Go through the listing and copy every line word for word.

START Recorded data

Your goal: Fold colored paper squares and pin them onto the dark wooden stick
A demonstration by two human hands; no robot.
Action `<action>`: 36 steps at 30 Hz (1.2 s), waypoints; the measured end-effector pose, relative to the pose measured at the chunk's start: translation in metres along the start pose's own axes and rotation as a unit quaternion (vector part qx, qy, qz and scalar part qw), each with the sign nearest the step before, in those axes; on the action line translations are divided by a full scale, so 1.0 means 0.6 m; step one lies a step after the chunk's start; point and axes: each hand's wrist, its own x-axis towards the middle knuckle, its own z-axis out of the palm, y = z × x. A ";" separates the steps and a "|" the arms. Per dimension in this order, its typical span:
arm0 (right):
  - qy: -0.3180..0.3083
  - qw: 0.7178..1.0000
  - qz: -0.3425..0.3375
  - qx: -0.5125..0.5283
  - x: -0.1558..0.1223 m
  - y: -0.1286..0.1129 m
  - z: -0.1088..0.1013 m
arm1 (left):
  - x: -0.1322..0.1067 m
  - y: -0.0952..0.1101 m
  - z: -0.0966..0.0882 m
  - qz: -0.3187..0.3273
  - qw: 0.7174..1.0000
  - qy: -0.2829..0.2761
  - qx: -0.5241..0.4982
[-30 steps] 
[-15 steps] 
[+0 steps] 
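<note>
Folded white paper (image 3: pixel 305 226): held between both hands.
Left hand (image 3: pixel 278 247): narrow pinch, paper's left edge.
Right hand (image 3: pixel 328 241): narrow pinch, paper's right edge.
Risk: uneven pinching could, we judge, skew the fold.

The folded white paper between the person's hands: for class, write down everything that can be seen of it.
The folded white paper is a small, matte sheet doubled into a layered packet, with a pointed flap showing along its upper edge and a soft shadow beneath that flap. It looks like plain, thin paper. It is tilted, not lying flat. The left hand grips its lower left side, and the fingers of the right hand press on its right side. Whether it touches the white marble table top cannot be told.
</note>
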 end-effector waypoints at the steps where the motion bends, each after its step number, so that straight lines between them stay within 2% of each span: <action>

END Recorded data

- **Solution to this problem**:
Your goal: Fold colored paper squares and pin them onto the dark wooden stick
A demonstration by two human hands; no robot.
Action `<action>`: 36 steps at 30 Hz (1.2 s), waypoints; the measured end-effector pose, relative to the pose measured at the chunk's start: translation in metres along the start pose's own axes and rotation as a unit quaternion (vector part qx, qy, qz and scalar part qw), each with the sign nearest the step before, in those axes; on the action line translations are divided by a full scale, so 1.0 means 0.6 m; step one lies a step after the chunk's start; point and axes: each hand's wrist, its own x-axis towards the middle knuckle, its own z-axis out of the palm, y = z × x. A ";" separates the steps and a "|" the arms. Per dimension in this order, its typical span:
arm0 (right):
  - qy: -0.3180..0.3083
  - qw: 0.7178..1.0000
  - qz: -0.3425..0.3375
  - qx: -0.5125..0.5283
  - x: -0.1558..0.1223 m
  - y: -0.1286..0.1129 m
  - z: -0.1088..0.1013 m
arm1 (left):
  - x: -0.1322..0.1067 m
  - y: -0.0952..0.1101 m
  - z: -0.0966..0.0882 m
  - qz: -0.3187..0.3273
  - qw: 0.7174..1.0000
  - qy: -0.2829..0.2761
  - qx: -0.5241..0.4982
[-30 steps] 
[-15 steps] 
[+0 steps] 
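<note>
Folded white paper (image 3: pixel 305 226): held between both hands.
Left hand (image 3: pixel 278 247): narrow pinch, paper's left edge.
Right hand (image 3: pixel 328 241): narrow pinch, paper's right edge.
Risk: uneven pinching could, we judge, skew the fold.

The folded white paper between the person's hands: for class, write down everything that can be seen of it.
The folded white paper is a small, matte sheet doubled into a layered packet, with a pointed flap showing along its upper edge and a soft shadow beneath that flap. It looks like plain, thin paper. It is tilted, not lying flat. The left hand grips its lower left side, and the fingers of the right hand press on its right side. Whether it touches the white marble table top cannot be told.
</note>
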 end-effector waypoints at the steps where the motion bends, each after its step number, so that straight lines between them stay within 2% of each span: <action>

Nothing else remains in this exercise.